→ **Task to carry out**
Restate word for word the lines of the material below, from the line with "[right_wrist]" to the line with "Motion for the", both lines included, and no others.

→ **Source material**
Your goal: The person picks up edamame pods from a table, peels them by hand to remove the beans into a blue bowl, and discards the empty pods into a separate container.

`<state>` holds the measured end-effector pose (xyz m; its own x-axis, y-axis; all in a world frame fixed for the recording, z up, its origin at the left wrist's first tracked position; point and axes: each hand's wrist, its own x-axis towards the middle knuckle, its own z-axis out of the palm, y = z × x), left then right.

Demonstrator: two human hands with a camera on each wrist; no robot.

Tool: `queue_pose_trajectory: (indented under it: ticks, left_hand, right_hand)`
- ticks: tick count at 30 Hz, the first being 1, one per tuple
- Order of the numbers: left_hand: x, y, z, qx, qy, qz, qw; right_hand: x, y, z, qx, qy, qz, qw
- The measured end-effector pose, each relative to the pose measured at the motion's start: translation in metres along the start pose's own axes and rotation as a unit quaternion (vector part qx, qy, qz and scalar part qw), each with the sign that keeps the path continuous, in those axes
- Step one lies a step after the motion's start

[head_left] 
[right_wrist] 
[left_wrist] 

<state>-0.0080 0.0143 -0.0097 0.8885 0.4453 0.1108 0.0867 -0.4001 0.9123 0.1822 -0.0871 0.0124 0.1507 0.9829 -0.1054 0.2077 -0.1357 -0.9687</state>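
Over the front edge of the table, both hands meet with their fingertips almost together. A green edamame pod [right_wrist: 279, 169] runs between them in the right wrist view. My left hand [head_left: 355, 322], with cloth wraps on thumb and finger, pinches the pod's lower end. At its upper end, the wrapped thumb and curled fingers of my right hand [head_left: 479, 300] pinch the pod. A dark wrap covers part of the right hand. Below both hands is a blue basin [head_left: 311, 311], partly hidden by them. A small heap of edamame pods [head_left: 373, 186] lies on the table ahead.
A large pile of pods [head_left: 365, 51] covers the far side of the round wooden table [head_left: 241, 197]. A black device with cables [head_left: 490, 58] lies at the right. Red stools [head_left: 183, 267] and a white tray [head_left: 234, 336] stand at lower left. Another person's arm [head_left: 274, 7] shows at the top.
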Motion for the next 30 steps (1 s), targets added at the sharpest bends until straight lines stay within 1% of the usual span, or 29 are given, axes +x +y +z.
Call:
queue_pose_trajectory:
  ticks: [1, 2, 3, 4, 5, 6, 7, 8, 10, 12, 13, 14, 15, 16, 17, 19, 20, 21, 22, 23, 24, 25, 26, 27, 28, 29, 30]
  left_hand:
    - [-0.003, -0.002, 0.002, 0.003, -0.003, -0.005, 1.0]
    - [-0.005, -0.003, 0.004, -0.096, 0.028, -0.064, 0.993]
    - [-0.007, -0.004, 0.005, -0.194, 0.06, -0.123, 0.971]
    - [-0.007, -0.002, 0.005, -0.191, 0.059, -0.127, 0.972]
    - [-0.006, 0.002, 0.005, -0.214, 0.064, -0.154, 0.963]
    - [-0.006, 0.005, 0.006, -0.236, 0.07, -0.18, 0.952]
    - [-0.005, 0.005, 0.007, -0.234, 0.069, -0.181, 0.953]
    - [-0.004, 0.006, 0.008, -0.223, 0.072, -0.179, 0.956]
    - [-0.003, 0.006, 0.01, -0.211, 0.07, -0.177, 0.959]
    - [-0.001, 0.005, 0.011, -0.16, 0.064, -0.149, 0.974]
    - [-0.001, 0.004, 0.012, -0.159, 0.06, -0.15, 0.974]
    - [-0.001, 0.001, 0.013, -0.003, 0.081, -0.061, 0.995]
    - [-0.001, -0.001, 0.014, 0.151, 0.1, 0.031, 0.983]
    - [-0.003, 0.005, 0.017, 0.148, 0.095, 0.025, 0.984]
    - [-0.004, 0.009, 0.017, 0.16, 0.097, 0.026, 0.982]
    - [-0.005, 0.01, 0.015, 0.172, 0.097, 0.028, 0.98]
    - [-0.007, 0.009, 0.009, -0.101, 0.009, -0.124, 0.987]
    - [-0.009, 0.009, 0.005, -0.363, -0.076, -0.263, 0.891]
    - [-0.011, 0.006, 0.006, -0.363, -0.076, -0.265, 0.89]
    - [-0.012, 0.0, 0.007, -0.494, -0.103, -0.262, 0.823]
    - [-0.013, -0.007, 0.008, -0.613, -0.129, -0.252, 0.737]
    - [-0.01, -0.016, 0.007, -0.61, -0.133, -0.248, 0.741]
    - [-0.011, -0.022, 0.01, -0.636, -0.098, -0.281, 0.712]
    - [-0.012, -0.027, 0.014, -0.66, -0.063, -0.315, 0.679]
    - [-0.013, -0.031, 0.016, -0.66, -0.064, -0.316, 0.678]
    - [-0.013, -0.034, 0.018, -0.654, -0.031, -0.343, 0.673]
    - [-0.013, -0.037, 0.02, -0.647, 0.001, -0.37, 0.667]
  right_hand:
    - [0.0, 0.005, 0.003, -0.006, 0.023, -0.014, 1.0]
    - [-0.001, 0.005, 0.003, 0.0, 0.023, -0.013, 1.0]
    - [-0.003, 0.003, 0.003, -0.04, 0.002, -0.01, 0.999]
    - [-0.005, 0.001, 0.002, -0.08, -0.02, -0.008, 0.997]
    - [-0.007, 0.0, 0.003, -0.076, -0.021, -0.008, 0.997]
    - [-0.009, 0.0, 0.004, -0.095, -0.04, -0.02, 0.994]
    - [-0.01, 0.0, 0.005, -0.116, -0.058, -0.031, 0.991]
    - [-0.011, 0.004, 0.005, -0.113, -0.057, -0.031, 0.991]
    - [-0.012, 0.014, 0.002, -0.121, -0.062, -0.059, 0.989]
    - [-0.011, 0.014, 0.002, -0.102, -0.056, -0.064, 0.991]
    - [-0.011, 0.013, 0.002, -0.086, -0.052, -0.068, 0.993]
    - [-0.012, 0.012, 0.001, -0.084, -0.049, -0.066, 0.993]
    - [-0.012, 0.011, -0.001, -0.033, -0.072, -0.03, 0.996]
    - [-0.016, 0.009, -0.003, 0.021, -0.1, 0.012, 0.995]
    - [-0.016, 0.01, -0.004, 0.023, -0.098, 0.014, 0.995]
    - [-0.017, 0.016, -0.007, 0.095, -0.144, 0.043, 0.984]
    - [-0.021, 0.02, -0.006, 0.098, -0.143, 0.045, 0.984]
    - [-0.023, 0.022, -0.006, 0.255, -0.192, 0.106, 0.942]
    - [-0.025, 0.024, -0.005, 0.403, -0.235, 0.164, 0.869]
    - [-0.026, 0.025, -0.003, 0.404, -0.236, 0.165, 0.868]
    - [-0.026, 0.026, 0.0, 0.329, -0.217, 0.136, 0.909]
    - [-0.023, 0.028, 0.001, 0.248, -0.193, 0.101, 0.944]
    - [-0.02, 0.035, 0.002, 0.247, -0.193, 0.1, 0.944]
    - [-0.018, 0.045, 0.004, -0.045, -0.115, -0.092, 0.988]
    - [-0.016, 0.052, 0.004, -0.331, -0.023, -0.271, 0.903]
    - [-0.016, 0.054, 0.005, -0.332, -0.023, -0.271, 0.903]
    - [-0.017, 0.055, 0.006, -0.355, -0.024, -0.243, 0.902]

→ **Your response**
[right_wrist] 
[left_wrist] 

<state>-0.0080 0.0143 -0.0097 0.8885 0.4453 0.1108 0.0867 -0.4001 0.9123 0.1822 -0.0871 0.0124 0.1507 0.9829 -0.1054 0.2077 -0.1357 -0.9687</state>
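Over the front edge of the table, both hands meet with their fingertips almost together. A green edamame pod [right_wrist: 279, 169] runs between them in the right wrist view. My left hand [head_left: 355, 322], with cloth wraps on thumb and finger, pinches the pod's lower end. At its upper end, the wrapped thumb and curled fingers of my right hand [head_left: 479, 300] pinch the pod. A dark wrap covers part of the right hand. Below both hands is a blue basin [head_left: 311, 311], partly hidden by them. A small heap of edamame pods [head_left: 373, 186] lies on the table ahead.
A large pile of pods [head_left: 365, 51] covers the far side of the round wooden table [head_left: 241, 197]. A black device with cables [head_left: 490, 58] lies at the right. Red stools [head_left: 183, 267] and a white tray [head_left: 234, 336] stand at lower left. Another person's arm [head_left: 274, 7] shows at the top.
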Motion for the next 30 steps (1 s), targets added at the sharpest bends until straight lines stay within 1% of the usual span, or 29 are given, axes +x +y +z.

This response is now finished.